The most important thing that strikes me about this application of the notion of “embodied cognition” from the standpoint of an evolutionary/functional analysis is that the proposal here is that, whatever the cause for the “link,” the effect of the link is to cause people to make mistakes. In the context of relationships – or decisions to cooperate or defect in an interaction – there are a number of cues that might reasonably be useful to attend to when making a decision. Is this a person I’ve known and will continue to interact with? What is the magnitude of the possible loss if I cooperate? Is there evidence that this person is disposed to like (dislike) me? These should, as normative and adaptive matters, be taken into account when making decisions about social interaction. If there is a long shadow of the future, for instance, then the expected value from subsequent interactions is greater.
In the reported work, subjects play ten rounds of a Prisoner’s Dilemma game, two blocks of five rounds holding either the hot or cold object, with the blocks counterbalanced. If I have understood the analysis correctly, the authors report that the payoff people earn is higher when the subjects in a PD pair are holding the hot object compared to the cold object. (My interest here is in the theory, not the stats, but it seems to me that the correct analysis is the frequency of Cooperate choices (a binary variable) by individuals rather than the payoff data to pairs, but it’s possible I misunderstood the analysis.)

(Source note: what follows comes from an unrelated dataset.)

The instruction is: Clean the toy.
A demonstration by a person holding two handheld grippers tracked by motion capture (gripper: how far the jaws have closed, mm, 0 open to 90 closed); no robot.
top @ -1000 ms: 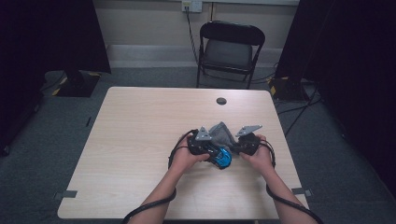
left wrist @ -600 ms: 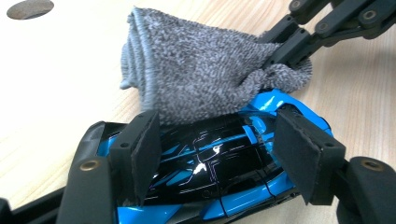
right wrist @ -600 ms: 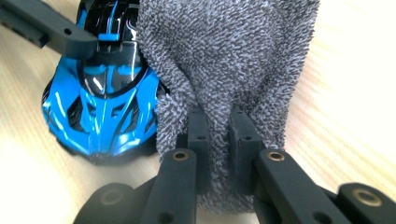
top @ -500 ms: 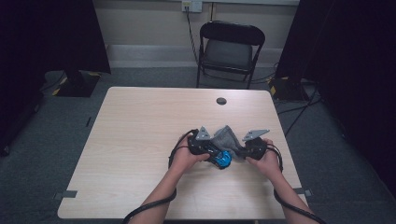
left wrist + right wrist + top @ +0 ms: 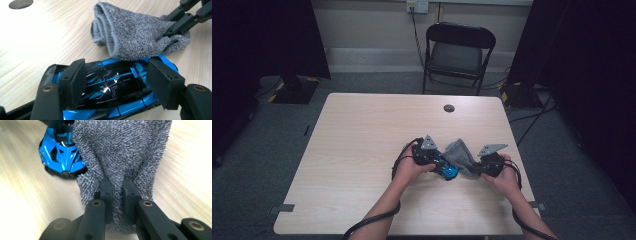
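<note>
- Toy car (image 5: pixel 110 87), blue and black, sits on the wooden table (image 5: pixel 362 140) near its front right part, clamped across its body between the pads of the left gripper (image 5: pixel 115 85)
- Grey cloth (image 5: pixel 120 157) is pinched in the narrow, nearly closed jaws of the right gripper (image 5: pixel 117 192), bunched up between them
- the cloth drapes against one end of the car, touching it, with its free folded edge resting on the tabletop beyond
- in the high view both hands (image 5: pixel 409 167) meet close together, the car (image 5: pixel 447 170) between the grippers, the cloth (image 5: pixel 460 156) above it
- a folding chair (image 5: pixel 457 52) stands beyond the table's far edge
</note>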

In any case, to return to the theory, the temperature of what one is holding is a non sequitur. And I mean that in the literal, logical sense. The temperature of the room or the temperature of one’s hands is not any sort data on which such decision-making ought to be based, like choosing a mate because of their sign of the zodiac, or some other arbitrary, irrelevant property. Therefore, to the extent that temperature influences decisions, these decisions are being affected by irrelevant information, and are in error just to the extent that these effects are felt.
The ideas that motivate research of this type in the embodied cognition literature, then, rely on what strike me as a peculiar sort of byproduct. In the present case, the fact that two properties co-occur leading one to use the presence of one property when making decisions about the latter. There seems no obvious reason that noticing such co-occurrences ought to have such an effect. Further, the association seems to be particularly imperfect. People also get warm when they’re angry, possibly explaining why we have expressions such as hot under the collar. In Steven Brust’s novel, Five Hundred Years After, one character is explaining why he took care to be armed, saying:“Your Venerance, my master the Baroness gave me to understand the affair might become tolerably warm,” again illustrating how one might, from such constructions, have derived the reverse prediction.

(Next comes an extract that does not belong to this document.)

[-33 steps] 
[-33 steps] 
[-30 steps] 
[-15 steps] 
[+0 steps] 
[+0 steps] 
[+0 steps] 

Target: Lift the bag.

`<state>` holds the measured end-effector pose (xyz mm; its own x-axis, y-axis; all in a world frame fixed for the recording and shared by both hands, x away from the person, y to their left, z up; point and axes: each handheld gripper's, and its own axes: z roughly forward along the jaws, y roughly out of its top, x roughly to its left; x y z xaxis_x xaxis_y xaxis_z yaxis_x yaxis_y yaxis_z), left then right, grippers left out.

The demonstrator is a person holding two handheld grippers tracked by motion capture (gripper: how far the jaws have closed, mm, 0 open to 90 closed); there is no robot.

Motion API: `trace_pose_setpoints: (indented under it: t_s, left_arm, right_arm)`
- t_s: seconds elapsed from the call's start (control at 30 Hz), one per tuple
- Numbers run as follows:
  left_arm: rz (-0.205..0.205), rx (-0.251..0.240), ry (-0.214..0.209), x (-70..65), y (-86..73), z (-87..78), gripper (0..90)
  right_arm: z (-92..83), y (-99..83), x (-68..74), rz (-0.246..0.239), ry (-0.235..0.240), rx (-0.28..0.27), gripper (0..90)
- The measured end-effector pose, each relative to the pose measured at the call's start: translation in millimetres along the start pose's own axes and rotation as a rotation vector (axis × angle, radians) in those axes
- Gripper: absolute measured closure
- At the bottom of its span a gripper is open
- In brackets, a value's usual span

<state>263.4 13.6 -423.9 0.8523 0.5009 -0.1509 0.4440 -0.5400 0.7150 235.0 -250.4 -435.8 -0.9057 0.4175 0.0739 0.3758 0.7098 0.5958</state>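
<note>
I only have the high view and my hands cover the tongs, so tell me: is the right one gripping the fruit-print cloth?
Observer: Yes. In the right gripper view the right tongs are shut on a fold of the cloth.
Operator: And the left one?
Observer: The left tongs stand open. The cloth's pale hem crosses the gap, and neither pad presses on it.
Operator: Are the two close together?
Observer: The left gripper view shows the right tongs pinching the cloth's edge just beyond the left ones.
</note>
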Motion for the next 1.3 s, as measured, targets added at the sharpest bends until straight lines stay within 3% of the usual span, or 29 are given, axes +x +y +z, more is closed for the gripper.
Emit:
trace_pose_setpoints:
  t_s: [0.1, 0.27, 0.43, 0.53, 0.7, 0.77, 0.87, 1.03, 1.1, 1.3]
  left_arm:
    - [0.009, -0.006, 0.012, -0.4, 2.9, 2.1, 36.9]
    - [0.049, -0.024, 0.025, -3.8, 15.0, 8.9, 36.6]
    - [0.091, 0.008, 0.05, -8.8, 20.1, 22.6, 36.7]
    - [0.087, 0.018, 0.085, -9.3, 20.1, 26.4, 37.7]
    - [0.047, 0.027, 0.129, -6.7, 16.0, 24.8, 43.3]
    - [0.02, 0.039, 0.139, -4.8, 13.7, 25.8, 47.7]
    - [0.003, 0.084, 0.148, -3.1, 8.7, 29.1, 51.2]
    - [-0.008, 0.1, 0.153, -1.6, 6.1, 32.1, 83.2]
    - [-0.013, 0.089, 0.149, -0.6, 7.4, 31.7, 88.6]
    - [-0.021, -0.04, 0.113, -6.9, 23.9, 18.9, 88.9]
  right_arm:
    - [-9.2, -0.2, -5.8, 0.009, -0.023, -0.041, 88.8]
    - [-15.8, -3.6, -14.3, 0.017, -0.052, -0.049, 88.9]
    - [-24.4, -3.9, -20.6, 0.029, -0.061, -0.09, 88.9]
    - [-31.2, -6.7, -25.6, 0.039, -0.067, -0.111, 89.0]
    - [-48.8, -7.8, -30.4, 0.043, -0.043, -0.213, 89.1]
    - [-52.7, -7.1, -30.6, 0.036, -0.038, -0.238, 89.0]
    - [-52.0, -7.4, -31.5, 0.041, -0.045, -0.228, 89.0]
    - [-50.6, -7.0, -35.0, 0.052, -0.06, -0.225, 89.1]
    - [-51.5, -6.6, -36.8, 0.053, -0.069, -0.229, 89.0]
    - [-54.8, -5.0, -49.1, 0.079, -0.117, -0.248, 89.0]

More generally, it strikes me as just an odd sort of byproduct. Would it really have been that hard to engineer the trust system in such a way that it simply ignores the extraneous and irrelevant information about the temperature of one’s hands? Now, before the accusations of a commitment to “optimality” fly – lookin’ at you, Gary Marcus – of course there are any number of reasons that the mind might not be optimally designed. True enough. But as side effects go, this one seems particularly odd or, to put it another way, particularly easy to engineer out.
Further, it seems to me that there are just many facts about the world that don’t fit the notion. If being a little warmer makes you more trusting, should we find that our friends in the hot Philippines by and large are more trusting than our colder friends in Norway? It seems we should. But they’re not. By a far cry (see Fig. 1).
I might note that an additional source of motivation for the Storey and Workman paper is that it builds on prior results in this area, especially that of John Bargh and colleagues. I haven’t been following this work closely, but my sense is that there are at least some worries that the initial findings can be replicated. Again, I’m not an expert in this area, but it was a bit surprising to me that some concerns that have arisen in this area were not discussed by the authors.
The larger point is that most of the work of this type in embodied cognition, it seems to me, posits that the mind has the peculiar property of using a ton of irrelevant information in making decisions. Not only that, but there are any number of bits of irrelevant information the mind might use in making decisions. I myself have never really understood how one chooses which bits of irrelevant information are good candidates. Now, again, don’t get me wrong, I suspect that there are any number of cases in which the mind does indeed use irrelevant information – perhaps findings under the umbrella of the halo effect might be good exemplars. But information such as “heat” seems to me like an odd candidate for having an effect on social decision making.